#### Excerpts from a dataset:
^^^^^^^^^^^^^^^^
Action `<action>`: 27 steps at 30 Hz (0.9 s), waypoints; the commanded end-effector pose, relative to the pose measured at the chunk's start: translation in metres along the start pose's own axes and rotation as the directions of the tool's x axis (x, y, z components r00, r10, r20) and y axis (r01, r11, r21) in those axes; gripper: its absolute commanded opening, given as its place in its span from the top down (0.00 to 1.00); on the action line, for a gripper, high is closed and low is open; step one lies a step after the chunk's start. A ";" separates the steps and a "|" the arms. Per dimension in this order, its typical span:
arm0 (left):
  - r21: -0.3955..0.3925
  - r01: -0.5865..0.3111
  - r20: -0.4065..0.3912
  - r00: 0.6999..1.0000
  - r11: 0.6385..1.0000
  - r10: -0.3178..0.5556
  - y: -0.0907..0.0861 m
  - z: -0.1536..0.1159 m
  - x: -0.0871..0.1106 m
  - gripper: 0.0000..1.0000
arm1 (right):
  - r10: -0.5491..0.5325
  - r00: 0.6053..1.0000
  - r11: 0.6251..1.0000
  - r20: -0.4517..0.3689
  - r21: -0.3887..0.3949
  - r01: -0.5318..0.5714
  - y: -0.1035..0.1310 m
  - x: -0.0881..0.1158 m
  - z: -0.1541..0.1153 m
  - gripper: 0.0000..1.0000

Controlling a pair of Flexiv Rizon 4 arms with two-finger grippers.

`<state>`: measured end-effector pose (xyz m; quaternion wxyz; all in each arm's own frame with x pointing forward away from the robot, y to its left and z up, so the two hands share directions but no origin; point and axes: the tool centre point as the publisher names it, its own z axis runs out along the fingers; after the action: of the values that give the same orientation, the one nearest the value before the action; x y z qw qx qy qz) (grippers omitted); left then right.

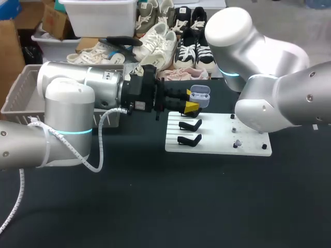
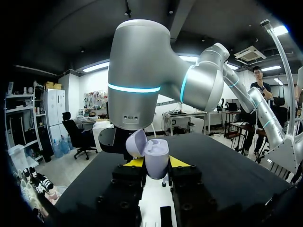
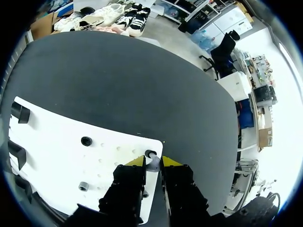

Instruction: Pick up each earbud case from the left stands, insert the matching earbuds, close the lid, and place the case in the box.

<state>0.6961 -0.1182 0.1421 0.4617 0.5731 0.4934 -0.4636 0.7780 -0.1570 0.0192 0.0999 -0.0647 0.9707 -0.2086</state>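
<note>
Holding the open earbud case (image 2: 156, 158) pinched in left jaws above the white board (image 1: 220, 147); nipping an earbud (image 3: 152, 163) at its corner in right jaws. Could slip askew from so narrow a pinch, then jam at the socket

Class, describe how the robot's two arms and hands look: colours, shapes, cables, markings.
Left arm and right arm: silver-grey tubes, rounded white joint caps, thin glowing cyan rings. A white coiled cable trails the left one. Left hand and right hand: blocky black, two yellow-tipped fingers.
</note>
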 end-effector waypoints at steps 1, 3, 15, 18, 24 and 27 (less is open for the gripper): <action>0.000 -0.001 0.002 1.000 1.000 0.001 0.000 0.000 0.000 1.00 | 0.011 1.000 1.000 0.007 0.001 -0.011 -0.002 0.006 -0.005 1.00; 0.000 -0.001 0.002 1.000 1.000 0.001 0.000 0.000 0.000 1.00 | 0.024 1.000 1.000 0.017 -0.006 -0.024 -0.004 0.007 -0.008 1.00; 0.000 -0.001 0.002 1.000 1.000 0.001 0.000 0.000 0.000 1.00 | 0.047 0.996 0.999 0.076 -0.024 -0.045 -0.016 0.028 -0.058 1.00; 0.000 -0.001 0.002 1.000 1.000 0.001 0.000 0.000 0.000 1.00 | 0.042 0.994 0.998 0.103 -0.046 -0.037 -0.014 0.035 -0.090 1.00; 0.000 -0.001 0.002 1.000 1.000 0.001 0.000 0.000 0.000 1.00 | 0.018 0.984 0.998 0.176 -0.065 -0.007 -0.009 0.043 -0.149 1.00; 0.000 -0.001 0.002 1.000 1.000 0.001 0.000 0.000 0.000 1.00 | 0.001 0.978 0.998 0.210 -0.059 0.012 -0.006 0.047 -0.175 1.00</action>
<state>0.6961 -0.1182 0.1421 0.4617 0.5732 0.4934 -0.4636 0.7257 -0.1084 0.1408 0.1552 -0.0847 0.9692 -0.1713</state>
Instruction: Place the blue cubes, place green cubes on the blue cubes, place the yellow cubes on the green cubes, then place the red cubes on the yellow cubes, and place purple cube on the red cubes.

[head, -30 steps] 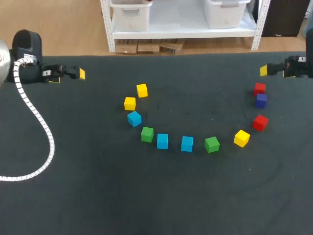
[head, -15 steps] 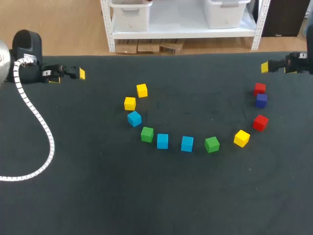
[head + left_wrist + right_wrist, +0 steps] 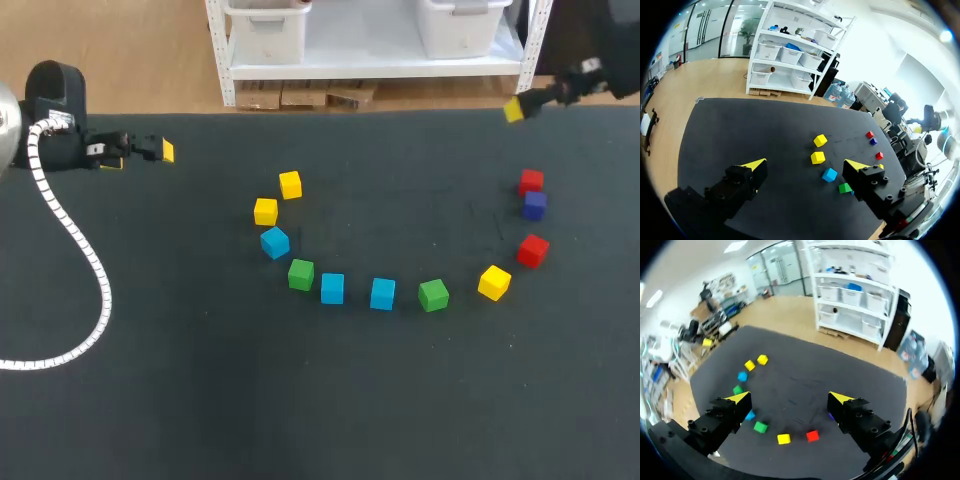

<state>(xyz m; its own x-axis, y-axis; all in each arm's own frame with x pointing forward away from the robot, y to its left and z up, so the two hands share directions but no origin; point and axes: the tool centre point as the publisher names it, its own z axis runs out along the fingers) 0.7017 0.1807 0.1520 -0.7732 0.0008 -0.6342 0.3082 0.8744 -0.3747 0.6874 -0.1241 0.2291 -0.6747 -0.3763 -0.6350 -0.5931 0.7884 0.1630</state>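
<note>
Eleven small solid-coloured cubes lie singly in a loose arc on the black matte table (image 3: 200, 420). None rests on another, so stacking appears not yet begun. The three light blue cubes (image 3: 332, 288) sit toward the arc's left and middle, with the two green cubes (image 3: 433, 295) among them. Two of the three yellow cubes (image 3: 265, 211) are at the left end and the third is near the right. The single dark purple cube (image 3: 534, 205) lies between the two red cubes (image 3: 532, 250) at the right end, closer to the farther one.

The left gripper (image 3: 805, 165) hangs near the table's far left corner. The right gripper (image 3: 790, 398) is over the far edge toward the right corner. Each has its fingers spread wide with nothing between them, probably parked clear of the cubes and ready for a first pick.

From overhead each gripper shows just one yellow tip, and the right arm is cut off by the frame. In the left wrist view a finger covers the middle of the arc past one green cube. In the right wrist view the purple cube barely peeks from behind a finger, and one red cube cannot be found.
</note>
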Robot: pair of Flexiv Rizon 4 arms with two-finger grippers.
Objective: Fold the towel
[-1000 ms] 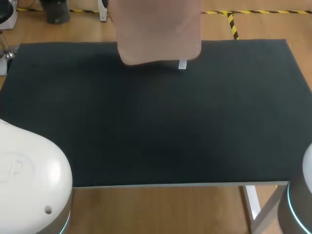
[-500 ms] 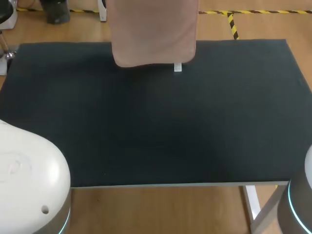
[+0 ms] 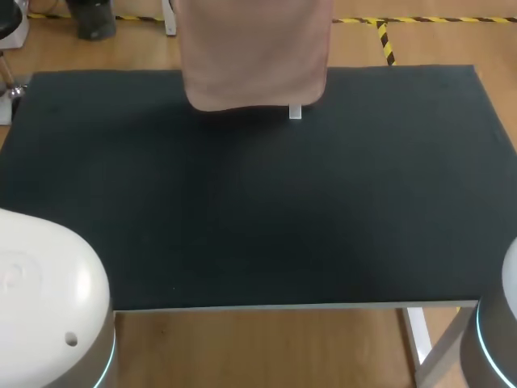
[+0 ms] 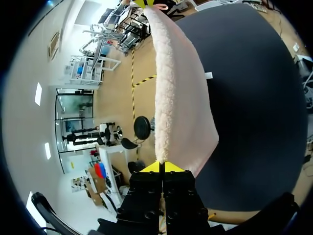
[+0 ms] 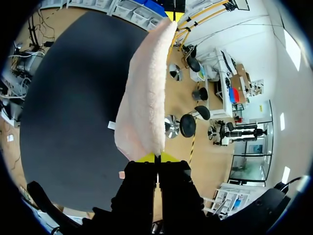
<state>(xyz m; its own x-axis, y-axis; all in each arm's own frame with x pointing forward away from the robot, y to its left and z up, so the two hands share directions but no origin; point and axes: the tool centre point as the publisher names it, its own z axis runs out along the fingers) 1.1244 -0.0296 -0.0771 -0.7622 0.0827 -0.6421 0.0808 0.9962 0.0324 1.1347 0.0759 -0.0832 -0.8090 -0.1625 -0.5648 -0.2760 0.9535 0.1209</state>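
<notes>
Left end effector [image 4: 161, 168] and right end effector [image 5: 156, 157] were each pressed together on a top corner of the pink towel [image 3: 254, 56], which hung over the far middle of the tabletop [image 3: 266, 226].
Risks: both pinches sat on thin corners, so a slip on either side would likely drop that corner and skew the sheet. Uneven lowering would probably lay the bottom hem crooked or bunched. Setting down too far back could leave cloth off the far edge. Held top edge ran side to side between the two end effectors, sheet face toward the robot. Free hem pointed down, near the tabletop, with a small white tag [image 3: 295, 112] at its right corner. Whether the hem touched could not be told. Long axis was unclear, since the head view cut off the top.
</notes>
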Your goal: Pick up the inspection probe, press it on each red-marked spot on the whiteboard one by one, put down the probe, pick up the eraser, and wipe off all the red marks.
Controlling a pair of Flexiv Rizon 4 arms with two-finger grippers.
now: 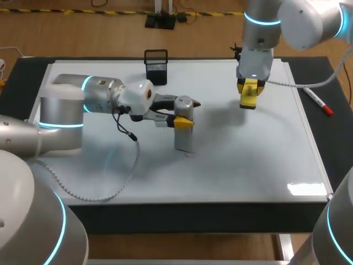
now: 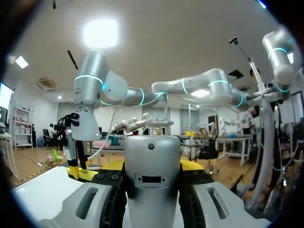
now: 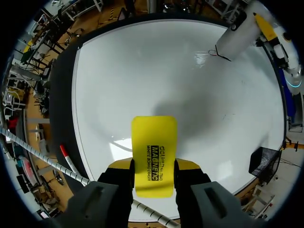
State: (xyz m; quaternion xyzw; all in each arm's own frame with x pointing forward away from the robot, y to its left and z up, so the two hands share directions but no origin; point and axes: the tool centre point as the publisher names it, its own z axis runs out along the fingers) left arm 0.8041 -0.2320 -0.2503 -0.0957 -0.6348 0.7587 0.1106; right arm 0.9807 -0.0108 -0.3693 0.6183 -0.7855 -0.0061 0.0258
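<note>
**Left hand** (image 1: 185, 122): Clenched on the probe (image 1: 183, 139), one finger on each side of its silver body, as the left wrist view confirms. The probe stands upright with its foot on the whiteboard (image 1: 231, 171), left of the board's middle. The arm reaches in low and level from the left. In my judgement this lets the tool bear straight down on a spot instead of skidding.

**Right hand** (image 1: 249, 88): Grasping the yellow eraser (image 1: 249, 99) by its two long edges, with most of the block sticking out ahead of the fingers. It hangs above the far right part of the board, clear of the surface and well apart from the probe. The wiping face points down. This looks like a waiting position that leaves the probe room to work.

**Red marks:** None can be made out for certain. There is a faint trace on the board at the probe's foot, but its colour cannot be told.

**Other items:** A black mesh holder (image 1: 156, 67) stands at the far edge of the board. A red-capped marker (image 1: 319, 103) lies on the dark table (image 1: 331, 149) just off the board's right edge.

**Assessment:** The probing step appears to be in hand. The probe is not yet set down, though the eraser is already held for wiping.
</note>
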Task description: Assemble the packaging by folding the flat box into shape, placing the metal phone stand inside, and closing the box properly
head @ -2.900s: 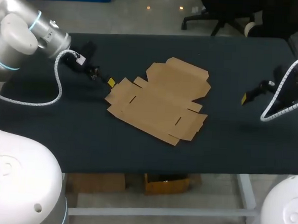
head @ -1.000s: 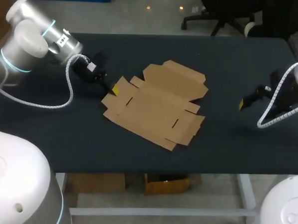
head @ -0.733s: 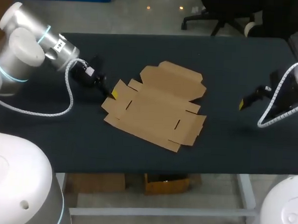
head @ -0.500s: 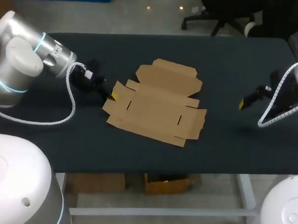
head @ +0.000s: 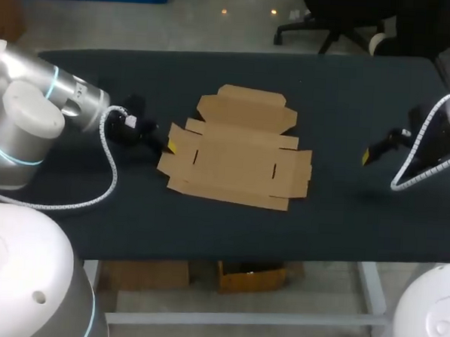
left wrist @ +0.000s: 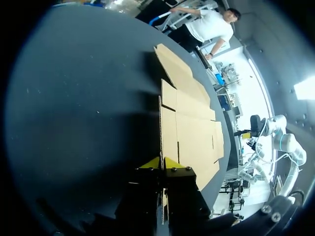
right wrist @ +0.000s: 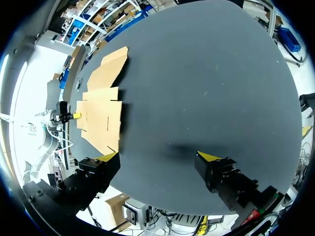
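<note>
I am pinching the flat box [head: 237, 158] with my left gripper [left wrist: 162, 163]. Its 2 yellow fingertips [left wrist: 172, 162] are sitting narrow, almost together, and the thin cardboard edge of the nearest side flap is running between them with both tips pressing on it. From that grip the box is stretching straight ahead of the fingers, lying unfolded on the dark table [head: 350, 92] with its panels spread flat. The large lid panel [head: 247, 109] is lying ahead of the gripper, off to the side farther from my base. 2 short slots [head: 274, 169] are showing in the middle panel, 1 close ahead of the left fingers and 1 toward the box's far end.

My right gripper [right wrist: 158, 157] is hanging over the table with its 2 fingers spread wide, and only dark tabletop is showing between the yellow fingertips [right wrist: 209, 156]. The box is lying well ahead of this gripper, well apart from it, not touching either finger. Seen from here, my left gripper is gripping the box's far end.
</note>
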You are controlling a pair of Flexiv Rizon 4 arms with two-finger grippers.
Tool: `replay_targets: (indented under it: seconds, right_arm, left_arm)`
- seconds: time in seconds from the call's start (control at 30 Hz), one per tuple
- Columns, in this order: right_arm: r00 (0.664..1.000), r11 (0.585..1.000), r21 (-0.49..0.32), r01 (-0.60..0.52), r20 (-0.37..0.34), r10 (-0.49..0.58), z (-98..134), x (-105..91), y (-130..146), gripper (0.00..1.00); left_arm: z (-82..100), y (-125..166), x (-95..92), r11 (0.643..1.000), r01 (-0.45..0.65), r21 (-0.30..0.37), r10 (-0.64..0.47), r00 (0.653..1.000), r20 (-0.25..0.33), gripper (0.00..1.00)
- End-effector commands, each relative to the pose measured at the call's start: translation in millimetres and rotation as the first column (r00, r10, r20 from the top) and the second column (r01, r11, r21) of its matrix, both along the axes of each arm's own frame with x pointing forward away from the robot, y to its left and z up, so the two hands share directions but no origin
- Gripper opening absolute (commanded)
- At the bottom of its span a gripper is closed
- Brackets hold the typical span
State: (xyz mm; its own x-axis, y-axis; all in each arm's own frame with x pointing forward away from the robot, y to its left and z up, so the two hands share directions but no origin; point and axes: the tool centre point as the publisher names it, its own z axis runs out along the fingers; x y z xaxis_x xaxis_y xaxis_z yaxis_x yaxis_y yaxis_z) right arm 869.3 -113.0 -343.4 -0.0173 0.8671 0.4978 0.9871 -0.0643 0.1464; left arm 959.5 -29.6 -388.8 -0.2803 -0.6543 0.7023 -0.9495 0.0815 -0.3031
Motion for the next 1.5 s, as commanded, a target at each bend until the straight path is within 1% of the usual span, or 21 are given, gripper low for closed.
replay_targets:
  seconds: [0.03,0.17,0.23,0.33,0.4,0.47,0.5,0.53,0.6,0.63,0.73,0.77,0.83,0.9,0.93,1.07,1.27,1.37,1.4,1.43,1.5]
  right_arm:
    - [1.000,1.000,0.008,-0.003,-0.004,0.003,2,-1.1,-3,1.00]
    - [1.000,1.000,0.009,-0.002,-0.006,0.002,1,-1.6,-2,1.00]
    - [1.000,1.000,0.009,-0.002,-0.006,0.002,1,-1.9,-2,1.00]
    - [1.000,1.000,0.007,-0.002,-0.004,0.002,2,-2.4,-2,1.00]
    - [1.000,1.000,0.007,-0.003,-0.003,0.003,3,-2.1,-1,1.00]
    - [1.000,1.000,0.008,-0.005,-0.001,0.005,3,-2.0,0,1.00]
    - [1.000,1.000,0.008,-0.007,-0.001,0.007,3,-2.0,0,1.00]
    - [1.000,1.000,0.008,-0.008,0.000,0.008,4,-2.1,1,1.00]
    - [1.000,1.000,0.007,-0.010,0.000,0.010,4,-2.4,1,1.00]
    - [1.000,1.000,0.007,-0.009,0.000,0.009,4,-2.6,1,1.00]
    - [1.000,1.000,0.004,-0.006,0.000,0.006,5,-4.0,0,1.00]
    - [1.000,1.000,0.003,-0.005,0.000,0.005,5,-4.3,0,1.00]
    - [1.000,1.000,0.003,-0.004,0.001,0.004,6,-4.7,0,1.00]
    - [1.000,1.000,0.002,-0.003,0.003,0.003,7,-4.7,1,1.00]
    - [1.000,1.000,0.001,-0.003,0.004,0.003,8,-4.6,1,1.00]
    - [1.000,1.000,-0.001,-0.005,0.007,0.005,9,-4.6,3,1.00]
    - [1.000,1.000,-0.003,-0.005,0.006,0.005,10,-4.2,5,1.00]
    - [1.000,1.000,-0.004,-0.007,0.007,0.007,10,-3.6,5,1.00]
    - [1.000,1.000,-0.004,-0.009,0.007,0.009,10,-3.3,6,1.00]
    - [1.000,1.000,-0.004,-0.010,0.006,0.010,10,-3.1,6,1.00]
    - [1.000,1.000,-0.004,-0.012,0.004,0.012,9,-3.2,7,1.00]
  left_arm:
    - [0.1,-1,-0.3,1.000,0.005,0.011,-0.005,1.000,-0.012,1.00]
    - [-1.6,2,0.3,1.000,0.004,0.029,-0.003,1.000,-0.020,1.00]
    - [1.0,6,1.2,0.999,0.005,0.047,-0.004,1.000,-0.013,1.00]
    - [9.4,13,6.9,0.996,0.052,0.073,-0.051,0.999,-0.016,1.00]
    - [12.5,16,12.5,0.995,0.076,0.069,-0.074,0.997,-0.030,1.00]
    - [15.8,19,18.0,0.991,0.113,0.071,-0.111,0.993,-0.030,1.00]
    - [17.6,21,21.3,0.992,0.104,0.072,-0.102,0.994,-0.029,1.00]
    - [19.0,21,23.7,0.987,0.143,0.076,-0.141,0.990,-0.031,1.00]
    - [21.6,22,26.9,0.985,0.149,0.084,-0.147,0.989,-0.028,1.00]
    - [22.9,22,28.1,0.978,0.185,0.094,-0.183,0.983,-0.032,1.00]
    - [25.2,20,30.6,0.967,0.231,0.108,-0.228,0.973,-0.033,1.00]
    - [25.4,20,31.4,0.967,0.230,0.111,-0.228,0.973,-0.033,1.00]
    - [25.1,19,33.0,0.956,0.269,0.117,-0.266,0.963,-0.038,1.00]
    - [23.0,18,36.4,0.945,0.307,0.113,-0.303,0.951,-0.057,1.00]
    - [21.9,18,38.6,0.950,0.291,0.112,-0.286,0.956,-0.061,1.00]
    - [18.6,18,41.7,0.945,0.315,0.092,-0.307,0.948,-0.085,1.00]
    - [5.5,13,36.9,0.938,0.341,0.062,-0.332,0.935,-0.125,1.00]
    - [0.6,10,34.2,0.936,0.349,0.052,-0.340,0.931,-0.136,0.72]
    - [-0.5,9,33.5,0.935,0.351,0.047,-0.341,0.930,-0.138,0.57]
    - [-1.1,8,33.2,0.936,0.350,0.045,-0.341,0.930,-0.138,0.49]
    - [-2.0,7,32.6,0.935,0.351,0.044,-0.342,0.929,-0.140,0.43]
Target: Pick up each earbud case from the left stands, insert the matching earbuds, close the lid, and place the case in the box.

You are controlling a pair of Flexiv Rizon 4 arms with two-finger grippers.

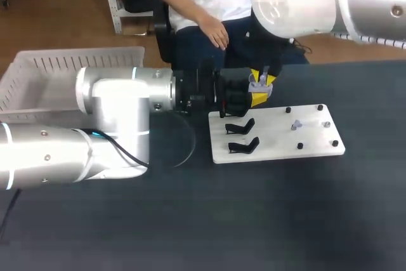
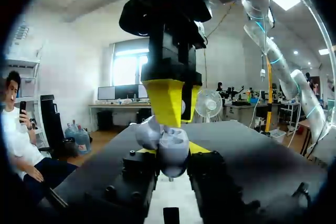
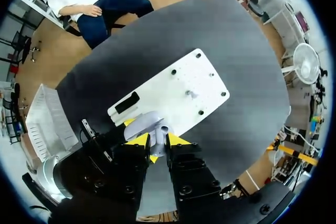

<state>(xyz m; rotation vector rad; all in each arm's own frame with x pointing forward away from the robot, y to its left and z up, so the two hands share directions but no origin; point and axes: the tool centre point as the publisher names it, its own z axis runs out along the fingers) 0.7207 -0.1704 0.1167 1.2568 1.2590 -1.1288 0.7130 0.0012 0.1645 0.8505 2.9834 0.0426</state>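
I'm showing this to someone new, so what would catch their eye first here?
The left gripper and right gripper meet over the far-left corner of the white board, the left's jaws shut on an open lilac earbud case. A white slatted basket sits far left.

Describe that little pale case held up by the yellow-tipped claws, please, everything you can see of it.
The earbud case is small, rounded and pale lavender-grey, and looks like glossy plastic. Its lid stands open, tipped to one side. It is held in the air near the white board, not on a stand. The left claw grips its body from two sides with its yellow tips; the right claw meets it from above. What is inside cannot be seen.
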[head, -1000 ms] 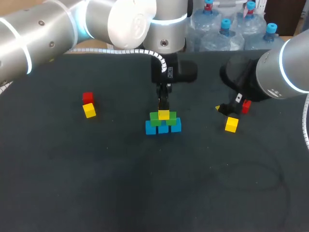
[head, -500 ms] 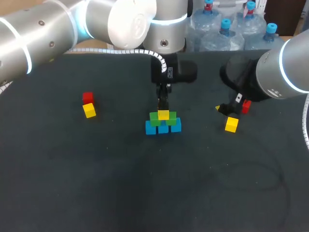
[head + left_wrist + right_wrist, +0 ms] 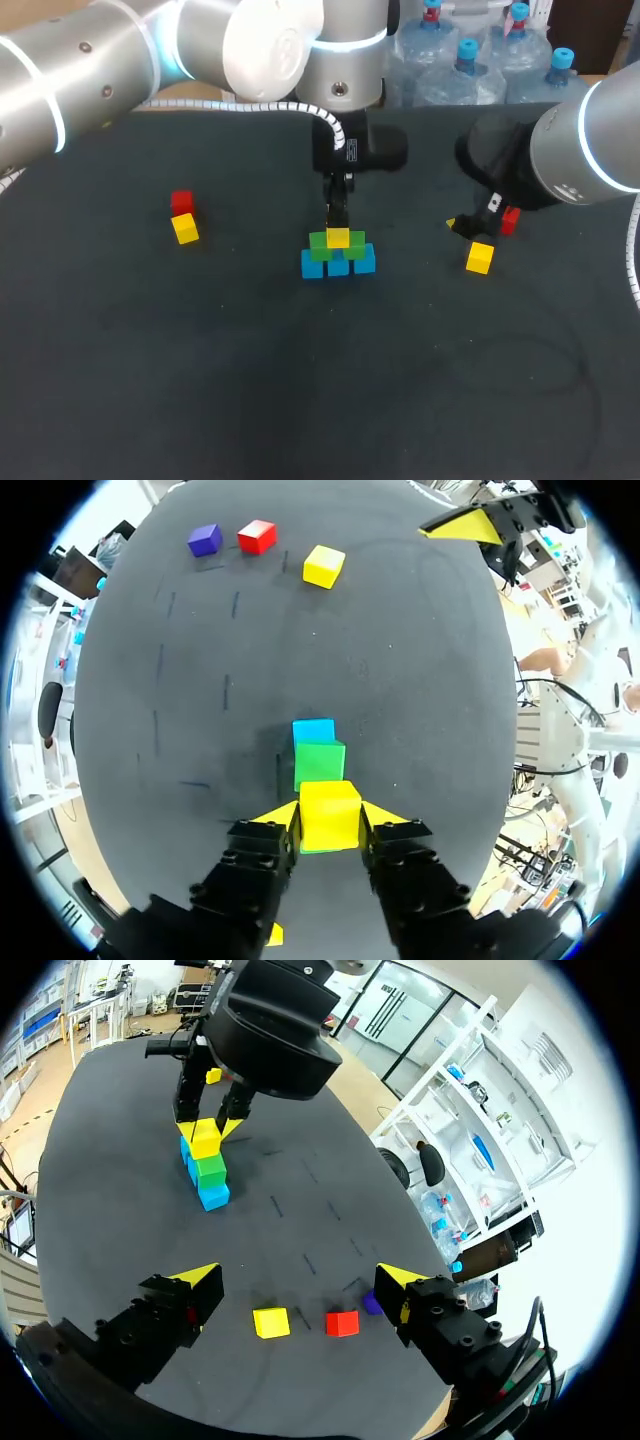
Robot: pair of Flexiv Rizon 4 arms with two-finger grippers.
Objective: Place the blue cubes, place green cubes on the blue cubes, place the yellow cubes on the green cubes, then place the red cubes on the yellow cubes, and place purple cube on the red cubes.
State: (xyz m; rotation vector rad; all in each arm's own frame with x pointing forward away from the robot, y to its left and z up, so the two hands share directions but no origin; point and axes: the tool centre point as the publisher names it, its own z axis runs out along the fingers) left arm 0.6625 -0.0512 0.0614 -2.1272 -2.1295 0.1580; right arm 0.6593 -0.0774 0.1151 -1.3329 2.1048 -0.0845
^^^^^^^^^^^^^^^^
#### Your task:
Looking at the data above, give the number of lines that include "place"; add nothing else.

#### Exercise response:
5